My guess is that the videos of the nonchalant beekeeper are actually a minority and the well-dressed beekeeping videos just don't gain popularity or look impressive enough to come up in a search. And I'm sure there are plenty of shorts/t-shirt beekeepers who attempt to check on their bees and instead are chased away doing the undignified 'beekeeper's dance' and just decided to keep that footage to themselves. So it might be the same theory of if you only look to celebrities for beauty standards -- the average population doesn't have that level of perfection, the exceptional people just get the exposure so are viewed as standard.


----------



## Colobee (May 15, 2014)

For most of my beekeeping life (around 40 years, now) I've had at least a couple hives that were defensive. Sometimes on the verge of or very aggressive. I would only rarely ever consider doing it in shorts (especially nowadays - at 60+ - yikes!) & only with those "selected" hives that are overly gentle, unlike the others.

I think, now, that it's a combination of many things - the bees themselves (first, and foremost), the approach (that Zen thing, included), the timing - nice calm days with a flow in progress, the attitude - that you are about to go "pet the bear" again... Some days just aren't conducive to beekeeping - if you are lucky, you can just back away and wait. Some folks have no choice. Certain beekeeping duties just have to get done - regardless of the weather, or the disposition of the bees at that moment.

As I said before - I'm so thankful to have finally found the "Bee-Whisperer" station. It's something everyone should get to experience. I suppose if I video'd it, someone would just say " Yeah, another faked up video...". I just don't care anymore - just thankful to have finally got the dial tuned in... Zen, 101 

Sarah - PM yer dang address - I'll send/give you a veil/suit. Used, but better than nothing. Eye stings are absolutely the worst there are.


----------



## Gazelle (May 17, 2015)

Colobee said:


> For most of my beekeeping life (around 40 years, now) I've had at least a couple hives that were defensive. Sometimes on the verge of or very aggressive. I would only rarely ever consider doing it in shorts (especially nowadays - at 60+ - yikes!) & only with those "selected" hives that are overly gentle, unlike the others.
> 
> I think, now, that it's a combination of many things - the bees themselves (first, and foremost), the approach (that Zen thing, included), the timing - nice calm days with a flow in progress, the attitude - that you are about to go "pet the bear" again... Some days just aren't conducive to beekeeping - if you are lucky, you can just back away and wait. Some folks have no choice. Certain beekeeping duties just have to get done - regardless of the weather, or the disposition of the bees at that moment.
> 
> ...


Wow! Nice offer. Hats off!


----------



## Colobee (May 15, 2014)

'Nothing special, but better than nothing at all... I've accumulated several over the years. I'll be keeping my most recent/favorite veil jacket..., and the "body armor" suit, of course - you just never know when Zen will turn to ZAP.


----------



## jcummins (Feb 21, 2016)

Colobee said:


> 'Nothing special, but better than nothing at all... I've accumulated several over the years. I'll be keeping my most recent/favorite veil jacket..., and the "body armor" suit, of course - you just never know when Zen will turn to ZAP.
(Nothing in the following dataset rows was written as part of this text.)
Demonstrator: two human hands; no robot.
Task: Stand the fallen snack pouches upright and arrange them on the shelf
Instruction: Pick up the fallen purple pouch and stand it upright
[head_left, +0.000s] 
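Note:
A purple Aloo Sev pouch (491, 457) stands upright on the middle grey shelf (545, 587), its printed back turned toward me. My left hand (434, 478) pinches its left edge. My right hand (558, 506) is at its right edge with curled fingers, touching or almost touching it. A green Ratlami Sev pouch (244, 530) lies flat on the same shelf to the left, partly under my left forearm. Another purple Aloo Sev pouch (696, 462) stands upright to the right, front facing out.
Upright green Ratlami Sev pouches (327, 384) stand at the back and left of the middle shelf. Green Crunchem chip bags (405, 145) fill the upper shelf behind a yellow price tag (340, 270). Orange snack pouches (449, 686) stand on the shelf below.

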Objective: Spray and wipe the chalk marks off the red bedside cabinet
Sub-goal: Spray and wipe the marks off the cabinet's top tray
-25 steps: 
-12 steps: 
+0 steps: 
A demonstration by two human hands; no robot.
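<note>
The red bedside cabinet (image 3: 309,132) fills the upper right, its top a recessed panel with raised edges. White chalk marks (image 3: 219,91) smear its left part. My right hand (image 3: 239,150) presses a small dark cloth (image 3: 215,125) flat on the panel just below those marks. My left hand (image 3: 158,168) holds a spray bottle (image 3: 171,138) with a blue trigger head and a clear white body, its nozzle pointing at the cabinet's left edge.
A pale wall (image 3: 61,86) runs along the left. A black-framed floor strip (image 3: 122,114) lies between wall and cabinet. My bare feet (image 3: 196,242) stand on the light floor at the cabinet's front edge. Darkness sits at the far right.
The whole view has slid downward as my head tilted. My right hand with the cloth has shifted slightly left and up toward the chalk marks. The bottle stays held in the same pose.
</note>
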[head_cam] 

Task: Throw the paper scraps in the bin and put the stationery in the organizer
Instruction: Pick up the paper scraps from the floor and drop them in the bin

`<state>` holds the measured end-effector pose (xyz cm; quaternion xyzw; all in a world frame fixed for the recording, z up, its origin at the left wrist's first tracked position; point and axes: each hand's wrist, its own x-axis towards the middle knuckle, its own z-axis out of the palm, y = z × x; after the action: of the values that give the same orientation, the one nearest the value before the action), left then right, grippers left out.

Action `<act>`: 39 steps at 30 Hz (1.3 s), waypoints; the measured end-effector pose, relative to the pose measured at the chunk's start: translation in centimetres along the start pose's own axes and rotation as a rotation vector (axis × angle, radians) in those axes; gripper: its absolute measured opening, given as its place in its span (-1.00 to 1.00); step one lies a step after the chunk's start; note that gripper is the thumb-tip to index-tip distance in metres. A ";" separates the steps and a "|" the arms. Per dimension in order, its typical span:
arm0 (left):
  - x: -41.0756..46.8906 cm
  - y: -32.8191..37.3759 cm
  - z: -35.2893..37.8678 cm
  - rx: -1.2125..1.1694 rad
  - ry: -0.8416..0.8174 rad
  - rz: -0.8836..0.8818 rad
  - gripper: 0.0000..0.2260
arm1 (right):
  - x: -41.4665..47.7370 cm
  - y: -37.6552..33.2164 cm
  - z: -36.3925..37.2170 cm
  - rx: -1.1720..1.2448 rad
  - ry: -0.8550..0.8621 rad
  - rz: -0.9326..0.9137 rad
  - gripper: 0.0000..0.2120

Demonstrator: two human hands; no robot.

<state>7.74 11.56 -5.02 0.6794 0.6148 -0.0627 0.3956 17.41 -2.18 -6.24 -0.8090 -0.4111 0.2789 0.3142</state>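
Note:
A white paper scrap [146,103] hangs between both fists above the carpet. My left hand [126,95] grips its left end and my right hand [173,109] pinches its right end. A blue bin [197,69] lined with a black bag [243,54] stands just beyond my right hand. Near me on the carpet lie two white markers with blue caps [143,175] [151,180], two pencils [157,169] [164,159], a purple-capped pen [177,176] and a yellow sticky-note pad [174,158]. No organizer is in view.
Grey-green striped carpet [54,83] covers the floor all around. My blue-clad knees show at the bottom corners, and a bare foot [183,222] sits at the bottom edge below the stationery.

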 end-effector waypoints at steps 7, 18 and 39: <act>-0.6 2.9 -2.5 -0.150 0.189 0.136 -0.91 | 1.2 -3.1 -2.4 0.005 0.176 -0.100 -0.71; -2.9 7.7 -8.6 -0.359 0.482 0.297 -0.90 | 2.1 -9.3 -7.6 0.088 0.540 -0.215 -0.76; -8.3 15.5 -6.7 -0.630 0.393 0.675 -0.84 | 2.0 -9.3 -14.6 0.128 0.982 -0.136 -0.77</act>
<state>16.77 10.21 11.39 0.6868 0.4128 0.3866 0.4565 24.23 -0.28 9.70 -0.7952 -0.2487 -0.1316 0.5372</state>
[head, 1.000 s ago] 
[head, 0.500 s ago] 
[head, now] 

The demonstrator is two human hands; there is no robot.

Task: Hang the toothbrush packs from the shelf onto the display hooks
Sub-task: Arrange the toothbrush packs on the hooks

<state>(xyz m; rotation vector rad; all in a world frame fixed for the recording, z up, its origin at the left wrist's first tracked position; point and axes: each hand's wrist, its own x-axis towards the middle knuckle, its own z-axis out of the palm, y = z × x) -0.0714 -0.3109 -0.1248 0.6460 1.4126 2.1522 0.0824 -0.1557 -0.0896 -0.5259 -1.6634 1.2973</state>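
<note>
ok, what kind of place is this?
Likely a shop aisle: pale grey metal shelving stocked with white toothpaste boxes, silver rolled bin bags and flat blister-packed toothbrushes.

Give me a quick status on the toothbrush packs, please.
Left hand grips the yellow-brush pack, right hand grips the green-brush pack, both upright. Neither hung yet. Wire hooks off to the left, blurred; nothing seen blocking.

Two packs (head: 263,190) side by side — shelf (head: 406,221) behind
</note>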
Still nice gesture Colobee.


----------



## DaveInTexas (May 28, 2014)

When I started last year, I asked about bee sting avoidance on various forums and was told, Bees sting, get used to it. 
Well yes, we all know they sting and yes all beeks will likely get stung.
However I have taken a different approach from the casual one regarding stings.
I decided that if I am going to have a hobby I am going to do everything reasonable to avoid the pain that can be associated with it. I fly airplanes, so I keep my equipment and training at the highest level possible. I ride motorcycles, so I use protective gear and avoid the situations that are high risk. If I am going to keep bees, I might as well do my best to avoid stings. And it is not that difficult! Always wear your gear and have only the best gear. We have the materials now to almost completely avoid stings. I have not been stung yet and I am likin' it! I know several people in my tiny town that Quit Bees over stings, I don't want to get that way - I am in it for the long haul and that means it must be fun and safe!
In addition, my first hive was an AHB colony which being a newb, I did not recognize. I had all my good gear on every time which was in retrospect the best thing I did to ensure I stayed with bees. Those bad girls were bouncing off my face protection, chasing me a quarter mile, coming out to greet me, it could have been bad if I was casual about it. And we had a local guy die due to a thouand bee stings last year so I am pretty cautious.


----------



## buffaloeletric (Mar 11, 2010)

I caught a swarm yesterday. They didn't like my brush much when I tried that method of getting them into the box. The angriest bunch of bees I've dealt with since starting out in may. Stung me through the upper part of my veil and through my jeans. I'm glad I didn't buy into the "swarms are docile" thing and decide to brave it with no gear on. Today, the scouts that were left behind are still chasing me.


----------



## Bdfarmer555 (Oct 7, 2015)

This is what happened to me last week:

One of my friends were moving, and I needed to remove my 2 double deep hives from their farm prior to the closing of the sale. I had put off the move for 2 weeks, as our temps had been in the high 90's with heat index values of 115+. My plan was to move the hives in my Tacoma and camper shell, as I have done several times. 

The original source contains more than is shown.